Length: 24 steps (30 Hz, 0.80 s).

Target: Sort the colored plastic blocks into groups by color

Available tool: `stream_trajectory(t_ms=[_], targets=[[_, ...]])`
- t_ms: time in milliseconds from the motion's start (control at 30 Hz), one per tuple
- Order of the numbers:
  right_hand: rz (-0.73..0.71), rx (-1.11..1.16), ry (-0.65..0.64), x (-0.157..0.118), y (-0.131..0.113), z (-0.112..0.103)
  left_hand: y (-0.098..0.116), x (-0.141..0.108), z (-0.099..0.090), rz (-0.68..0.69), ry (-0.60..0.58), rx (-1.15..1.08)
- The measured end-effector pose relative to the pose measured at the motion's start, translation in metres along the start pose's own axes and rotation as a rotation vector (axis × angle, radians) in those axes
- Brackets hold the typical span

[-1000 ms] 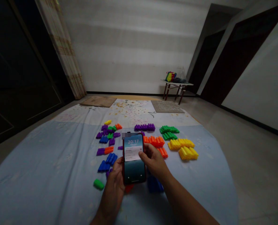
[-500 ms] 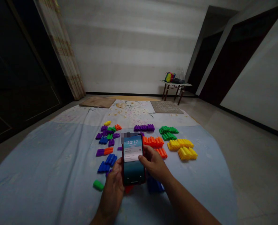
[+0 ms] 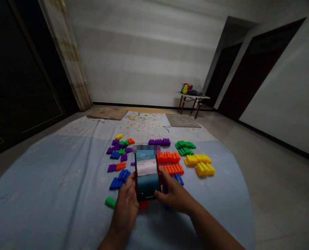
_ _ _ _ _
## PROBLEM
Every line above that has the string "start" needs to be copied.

## RESPONSE TO THE EXERCISE
- t_ms: time in milliseconds from the motion's start (control at 30 Hz), one per tuple
- The measured end-effector pose relative to the pose measured at the motion's start, translation in metres along the start pose's own axes and rotation as a rotation vector (axis × angle, radians) in those axes

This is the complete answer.